Catatan: bagian-bagian yang saya garis bawahi dari 3
kutipan terakhir dari Edersheim itu menunjukkan bahwa hari raya Purim itu,
sekalipun tidak diperintahkan oleh Allah, dirayakan dalam sinagog, yang bisa
disamakan dengan gereja pada jaman sekarang.
Seorang penulis yang anti Natal mengatakan di internet sebagai berikut:
- “There is almost no resemblance between Christmas and Purim. Purim consists of two days of thanksgiving. The events of Purim are: ‘joy and gladness, a feast and a good day. . . and of sending portions one to another, and gifts to the poor’ (Esther 8:17; 9:22). There was no worship service. There were no levitical priestly activities. There were no ceremonies. The two days of Purim have much more in common with Thanksgiving and it’s dinners than Christmas. Purim is certainly no justification for Christmas services” [= Hampir tidak ada persamaan antara Natal dan Purim. Purim terdiri dari 2 hari pengucapan syukur.
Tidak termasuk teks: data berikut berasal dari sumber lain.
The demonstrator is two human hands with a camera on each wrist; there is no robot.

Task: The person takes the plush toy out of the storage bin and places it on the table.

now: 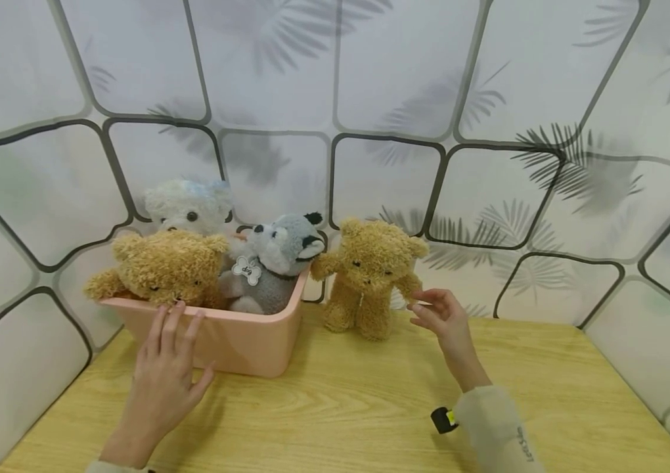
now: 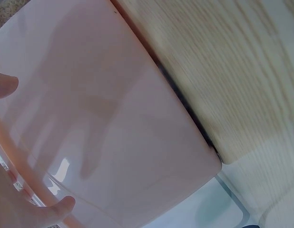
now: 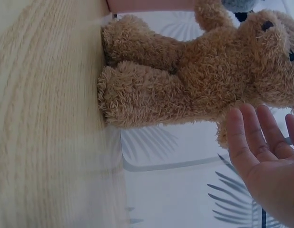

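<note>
A golden-brown teddy bear (image 1: 376,263) stands upright on the table, right of a pink bin (image 1: 246,345). Fingertips of my right hand (image 1: 448,328) are right at the bear's arm; in the right wrist view that hand (image 3: 268,161) has its fingers extended against the bear (image 3: 199,78). My left hand (image 1: 163,374) rests its spread fingers on the bin's front rim, just below a second brown teddy bear (image 1: 169,263) that leans over it. The left wrist view shows the bin's smooth wall (image 2: 118,118) with fingertips (image 2: 66,204) along its rim.
Behind the bin's brown bear sits a white plush bear (image 1: 187,207). A grey husky plush (image 1: 284,246) with a bone-shaped tag (image 1: 247,270) leans back on the bin's right side. Patterned panels (image 1: 388,184) enclose the wooden table (image 1: 358,414). A black strap end (image 1: 444,420) hangs by the right sleeve.
</note>
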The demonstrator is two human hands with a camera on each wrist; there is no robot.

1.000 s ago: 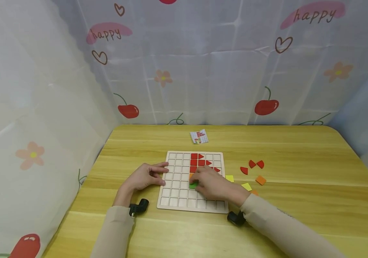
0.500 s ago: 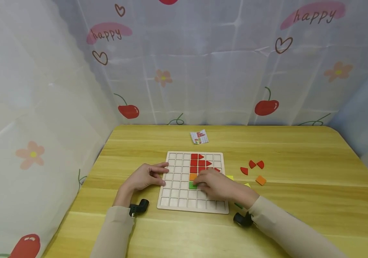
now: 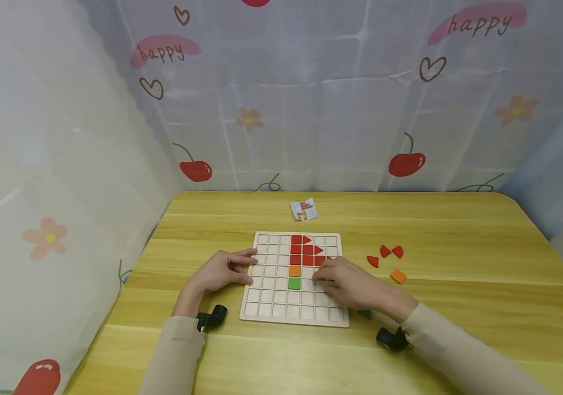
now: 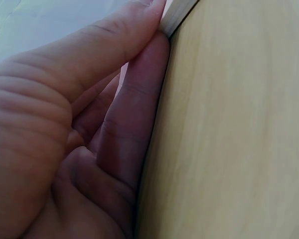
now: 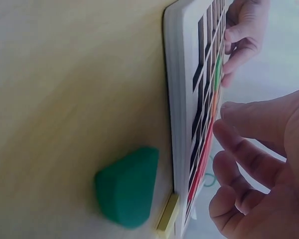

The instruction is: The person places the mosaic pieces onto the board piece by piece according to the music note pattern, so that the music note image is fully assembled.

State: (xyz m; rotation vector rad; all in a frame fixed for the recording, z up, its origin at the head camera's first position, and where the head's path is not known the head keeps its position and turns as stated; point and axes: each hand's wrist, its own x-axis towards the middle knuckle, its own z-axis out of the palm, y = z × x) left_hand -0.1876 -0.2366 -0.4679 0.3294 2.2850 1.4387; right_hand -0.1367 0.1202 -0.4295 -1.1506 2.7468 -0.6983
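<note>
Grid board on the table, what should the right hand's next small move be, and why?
Perhaps the right hand should reach for the loose orange square: no piece shows between that hand's fingers, the green square looks seated in the grid board, and the loose square lies off to the right. The picture card is too small to confirm this.

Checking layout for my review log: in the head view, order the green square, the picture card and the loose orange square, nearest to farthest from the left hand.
From the left hand:
1. Green square, on the board, right of the hand.
2. Picture card, on the table past the board's far edge.
3. Loose orange square, on the table, right of the board.
</note>
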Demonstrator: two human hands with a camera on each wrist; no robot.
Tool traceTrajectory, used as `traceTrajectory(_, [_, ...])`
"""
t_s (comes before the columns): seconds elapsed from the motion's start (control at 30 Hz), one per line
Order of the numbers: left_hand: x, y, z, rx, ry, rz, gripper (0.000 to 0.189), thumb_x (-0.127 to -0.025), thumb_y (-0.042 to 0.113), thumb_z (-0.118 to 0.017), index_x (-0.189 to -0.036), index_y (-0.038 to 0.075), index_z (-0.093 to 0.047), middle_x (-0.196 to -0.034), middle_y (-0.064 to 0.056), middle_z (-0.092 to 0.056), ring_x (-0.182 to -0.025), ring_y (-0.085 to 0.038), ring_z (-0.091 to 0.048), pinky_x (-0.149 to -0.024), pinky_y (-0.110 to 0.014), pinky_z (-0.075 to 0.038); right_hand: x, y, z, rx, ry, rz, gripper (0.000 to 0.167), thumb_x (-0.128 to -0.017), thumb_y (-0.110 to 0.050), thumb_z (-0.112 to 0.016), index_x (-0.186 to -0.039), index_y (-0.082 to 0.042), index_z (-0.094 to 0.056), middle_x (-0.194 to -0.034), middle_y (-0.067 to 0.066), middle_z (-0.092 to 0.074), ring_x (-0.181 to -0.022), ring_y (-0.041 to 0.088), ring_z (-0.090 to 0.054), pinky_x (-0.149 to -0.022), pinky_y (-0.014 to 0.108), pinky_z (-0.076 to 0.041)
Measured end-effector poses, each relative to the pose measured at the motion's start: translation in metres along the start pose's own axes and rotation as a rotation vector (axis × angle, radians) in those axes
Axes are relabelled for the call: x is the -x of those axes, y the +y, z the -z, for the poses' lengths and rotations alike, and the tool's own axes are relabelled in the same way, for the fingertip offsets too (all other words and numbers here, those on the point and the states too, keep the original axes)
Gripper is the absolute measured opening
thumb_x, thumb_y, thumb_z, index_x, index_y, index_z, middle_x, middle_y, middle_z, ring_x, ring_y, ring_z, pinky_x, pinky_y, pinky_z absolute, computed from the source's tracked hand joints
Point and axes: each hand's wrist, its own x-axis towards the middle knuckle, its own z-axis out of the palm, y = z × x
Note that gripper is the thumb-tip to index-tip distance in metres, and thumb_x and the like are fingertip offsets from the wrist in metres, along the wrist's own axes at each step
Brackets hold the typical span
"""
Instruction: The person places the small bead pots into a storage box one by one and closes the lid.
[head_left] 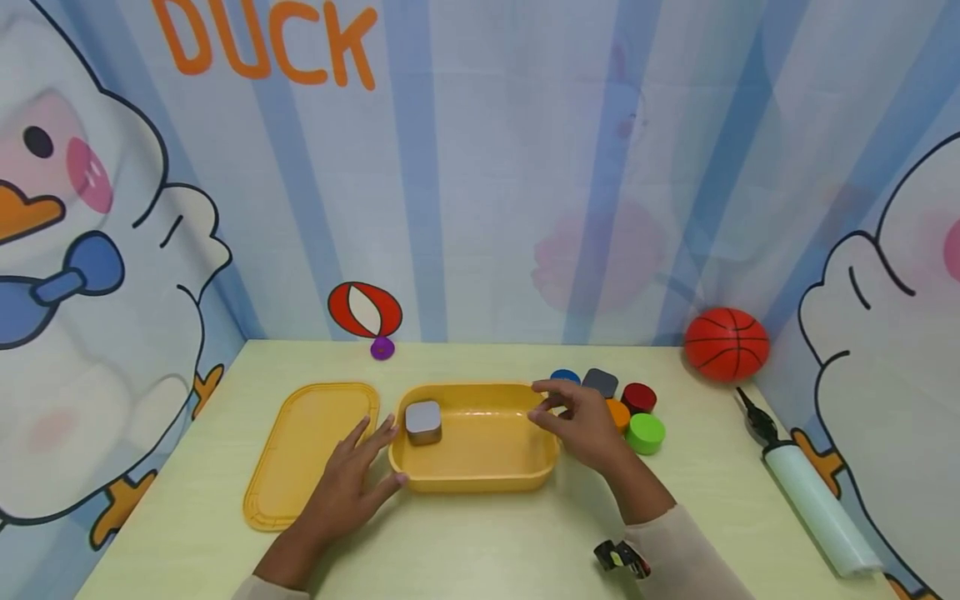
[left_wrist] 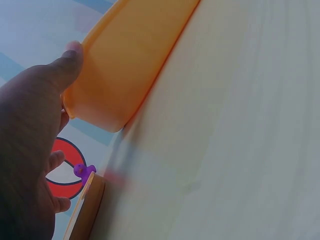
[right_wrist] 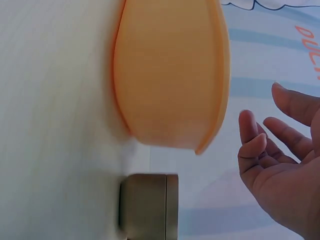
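A yellow rectangular container (head_left: 480, 483) sits on the table, with a small grey tin (head_left: 423, 421) inside at its left end. My left hand (head_left: 348, 483) rests against that end, thumb on the rim near the front corner and fingers spread along the side. In the left wrist view the thumb touches the container's edge (left_wrist: 115, 85). Over the right end hovers my right hand (head_left: 581, 421), fingers loosely bent and holding nothing. The right wrist view shows this hand (right_wrist: 285, 150) apart from the container (right_wrist: 170, 75).
Left of the container lies a yellow lid (head_left: 303, 450). Blue (head_left: 565, 376), dark grey (head_left: 600, 382), red (head_left: 639, 397), orange (head_left: 619, 413) and green (head_left: 645, 433) tins cluster at right. A purple duck (head_left: 382, 348), a red ball (head_left: 726, 344) and a hand pump (head_left: 817, 504) stand farther out.
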Motion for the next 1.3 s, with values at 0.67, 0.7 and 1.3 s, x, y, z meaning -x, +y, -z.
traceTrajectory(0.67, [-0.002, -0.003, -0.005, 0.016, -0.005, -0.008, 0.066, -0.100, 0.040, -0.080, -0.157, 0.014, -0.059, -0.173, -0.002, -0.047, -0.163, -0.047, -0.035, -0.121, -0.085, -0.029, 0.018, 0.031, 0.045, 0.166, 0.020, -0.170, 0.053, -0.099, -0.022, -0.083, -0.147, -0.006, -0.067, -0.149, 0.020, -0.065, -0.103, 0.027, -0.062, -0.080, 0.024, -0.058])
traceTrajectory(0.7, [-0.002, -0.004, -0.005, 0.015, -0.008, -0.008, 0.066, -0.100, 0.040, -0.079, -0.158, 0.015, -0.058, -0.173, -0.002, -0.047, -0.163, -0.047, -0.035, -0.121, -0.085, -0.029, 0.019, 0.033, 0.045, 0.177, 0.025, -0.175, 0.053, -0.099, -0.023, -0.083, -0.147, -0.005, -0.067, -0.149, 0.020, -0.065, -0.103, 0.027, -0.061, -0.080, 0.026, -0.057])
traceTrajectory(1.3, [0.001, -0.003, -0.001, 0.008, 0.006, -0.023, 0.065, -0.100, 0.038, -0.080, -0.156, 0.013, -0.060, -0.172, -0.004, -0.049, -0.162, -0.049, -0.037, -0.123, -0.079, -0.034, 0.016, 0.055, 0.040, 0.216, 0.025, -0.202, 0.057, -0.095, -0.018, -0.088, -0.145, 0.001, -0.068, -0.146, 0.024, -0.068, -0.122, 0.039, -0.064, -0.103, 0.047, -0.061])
Peristiwa-peristiwa dari Purim adalah: ‘ada sukacita dan kegirangan di antara orang Yahudi, dan perjamuan serta hari gembira. ... dan hari untuk antar-mengantar makanan dan untuk bersedekah kepada orang-orang miskin’ (Ester 8:17 9:22). Tidak ada kebaktian. Tidak ada aktivitas keimaman. Tidak ada ada upacara. Dua hari dari Purim jauh lebih mempunyai persamaan dengan Thanksgiving day / hari Pengucapan Syukur dan makanannya dari pada dengan Natal. Purim pasti bukan suatu pembenaran untuk kebaktian-kebaktian Natal].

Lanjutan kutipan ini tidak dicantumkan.